Coulrophobia, [kool-ruh-foh-bee-uh], noun, an abnormal fear of clowns.
Lately you may have heard about the creepy clowns roaming around cities in the U.S. and haunting all of the unlucky bystanders. I myself am terrified of clowns, so this to me is literally a living nightmare. On Sunday, October 3, the first public sighting in Mankato was announced… I thought I was going to be safe in this Southern Minnesota town, but clearly I was wrong. Some people I talk to about it think it’s a joke and laugh it off, but I don’t think this is a laughing matter, considering some of the photos and videos taken of these creepy instances.
I never thought I would have to take the threat of clowns seriously… Isn’t that just in the movies? Well, apparently that’s not the case because authorities and news stations are covering these stories as if the world is ending. But seriously, if we have come to the point in time where dressing up as clowns and threatening people is a new hobby, that’s my cue to pack my bags and leave the states.
This past weekend, the clown plague hit Minnesota. There were said to be three sightings alone in Mankato so far. The majority of the sightings have taken place in the suburbs of the Twin Cities, but there are many random sightings in other cities throughout the state as well.
The phenomenon began in South Carolina back in August when there was a sighting near an apartment complex. Since then, there has been an astounding number of sightings that are quickly sweeping the nation from east to west. Sorry Canada, but you’re not getting out of this one either.
There are many theories as to what’s going on, but none of them are proven. One theory states that each year, the months leading up to Halloween always include some spooky clowns lurking around and it is simply a funny way to get their 15 minutes of fame.
Forensic Criminologist, Dr. Ron Martinelli, shared his theory with US Weekly that the increase in television shows that include scary things may be having an impact on how viewers behave. Martinelli explained that the kind of people who dress up as scary clowns to get a rise out of bystanders, are insecure. By dressing up as a clown, it allows them to be on the other side of the fear and hold the power over those who are scared of them.
Whether the clown phenomenon is merely die-hard clown lovers’ way of celebrating Halloween early, a potential psychological factor of insecurity, or perhaps none of the above, the world may never know. What I can tell you, though, is to be on the lookout. These clowns are becoming more and more “social” each day. And not in a good way. They are looking for a reaction from bystanders and we don’t know exactly what their motives are. They have been seen on security cameras on front porches, while scratching doors and banging loudly on makeshift instruments, as well as sighted in the woods by innocent people out for their daily run.

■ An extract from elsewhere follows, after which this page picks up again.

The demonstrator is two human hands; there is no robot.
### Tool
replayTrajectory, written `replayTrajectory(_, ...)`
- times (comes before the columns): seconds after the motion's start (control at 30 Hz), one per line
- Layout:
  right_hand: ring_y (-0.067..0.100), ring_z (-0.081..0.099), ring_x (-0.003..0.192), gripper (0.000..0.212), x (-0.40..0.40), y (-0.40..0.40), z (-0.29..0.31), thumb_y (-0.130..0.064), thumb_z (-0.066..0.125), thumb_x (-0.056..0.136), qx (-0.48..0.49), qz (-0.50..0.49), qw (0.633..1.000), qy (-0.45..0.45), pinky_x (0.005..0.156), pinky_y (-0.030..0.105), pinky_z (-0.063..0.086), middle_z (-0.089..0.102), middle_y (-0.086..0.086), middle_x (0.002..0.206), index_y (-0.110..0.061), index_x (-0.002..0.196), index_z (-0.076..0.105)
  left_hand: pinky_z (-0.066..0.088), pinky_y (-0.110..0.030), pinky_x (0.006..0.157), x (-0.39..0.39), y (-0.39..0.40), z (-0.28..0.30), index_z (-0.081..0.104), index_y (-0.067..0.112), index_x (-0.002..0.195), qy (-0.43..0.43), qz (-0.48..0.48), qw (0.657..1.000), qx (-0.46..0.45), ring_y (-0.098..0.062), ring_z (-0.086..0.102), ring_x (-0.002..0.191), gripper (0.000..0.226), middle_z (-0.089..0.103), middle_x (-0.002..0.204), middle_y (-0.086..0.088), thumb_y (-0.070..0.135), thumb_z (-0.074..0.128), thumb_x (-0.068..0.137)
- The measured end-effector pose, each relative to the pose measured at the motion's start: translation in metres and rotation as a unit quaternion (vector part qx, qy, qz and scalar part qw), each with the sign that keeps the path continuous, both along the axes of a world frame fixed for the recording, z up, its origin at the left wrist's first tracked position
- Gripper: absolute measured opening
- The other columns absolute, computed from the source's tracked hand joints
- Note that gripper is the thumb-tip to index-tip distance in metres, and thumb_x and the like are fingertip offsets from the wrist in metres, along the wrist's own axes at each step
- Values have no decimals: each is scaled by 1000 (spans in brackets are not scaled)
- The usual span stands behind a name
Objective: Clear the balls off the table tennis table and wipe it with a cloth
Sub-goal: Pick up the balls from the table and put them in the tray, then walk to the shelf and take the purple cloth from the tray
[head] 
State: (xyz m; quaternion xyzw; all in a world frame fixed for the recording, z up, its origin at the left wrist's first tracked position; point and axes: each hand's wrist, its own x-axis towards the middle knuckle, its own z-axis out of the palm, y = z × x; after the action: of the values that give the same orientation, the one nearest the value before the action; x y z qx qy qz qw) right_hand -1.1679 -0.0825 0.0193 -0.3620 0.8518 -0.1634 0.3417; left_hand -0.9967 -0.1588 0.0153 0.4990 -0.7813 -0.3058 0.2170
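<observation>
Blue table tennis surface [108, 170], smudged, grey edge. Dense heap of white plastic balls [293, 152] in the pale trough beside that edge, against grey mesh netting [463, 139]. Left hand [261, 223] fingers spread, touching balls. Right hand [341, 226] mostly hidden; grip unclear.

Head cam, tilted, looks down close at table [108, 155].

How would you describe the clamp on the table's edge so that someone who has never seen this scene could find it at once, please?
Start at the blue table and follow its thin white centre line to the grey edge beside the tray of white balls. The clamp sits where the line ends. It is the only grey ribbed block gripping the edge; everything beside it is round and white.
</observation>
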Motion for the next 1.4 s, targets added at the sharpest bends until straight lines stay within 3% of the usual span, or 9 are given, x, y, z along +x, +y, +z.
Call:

Clown imposters also need to be careful. Authorities predict (and fear) that the clowns may now also be in danger. Officers are anxious that the public may take matters into their own hands of solving the clown issue by attacking them, and that will cause a bigger problem. Whether these sightings are real or not, the fact of the matter is that there are clowns and we don’t know their real motives. People have their opinions, and that’s exactly what they are, opinions.
Questions for the clown imposters: who in their right mind woke up one morning and decided to walk around in public wearing a clown costume?
Questions for the law enforcement: how does it feel to say that you are currently on the lookout for evil clowns that may be a potential threat to society? That has to be a new one for the books.
My advice is this: stay safe by being smart. Don’t go out at night alone. If you see a clown, don’t let them approach you – flee the scene. Carry pepper spray on you at all times (I do). Lastly, don’t dress up as a clown, it may be just as dangerous for you as well.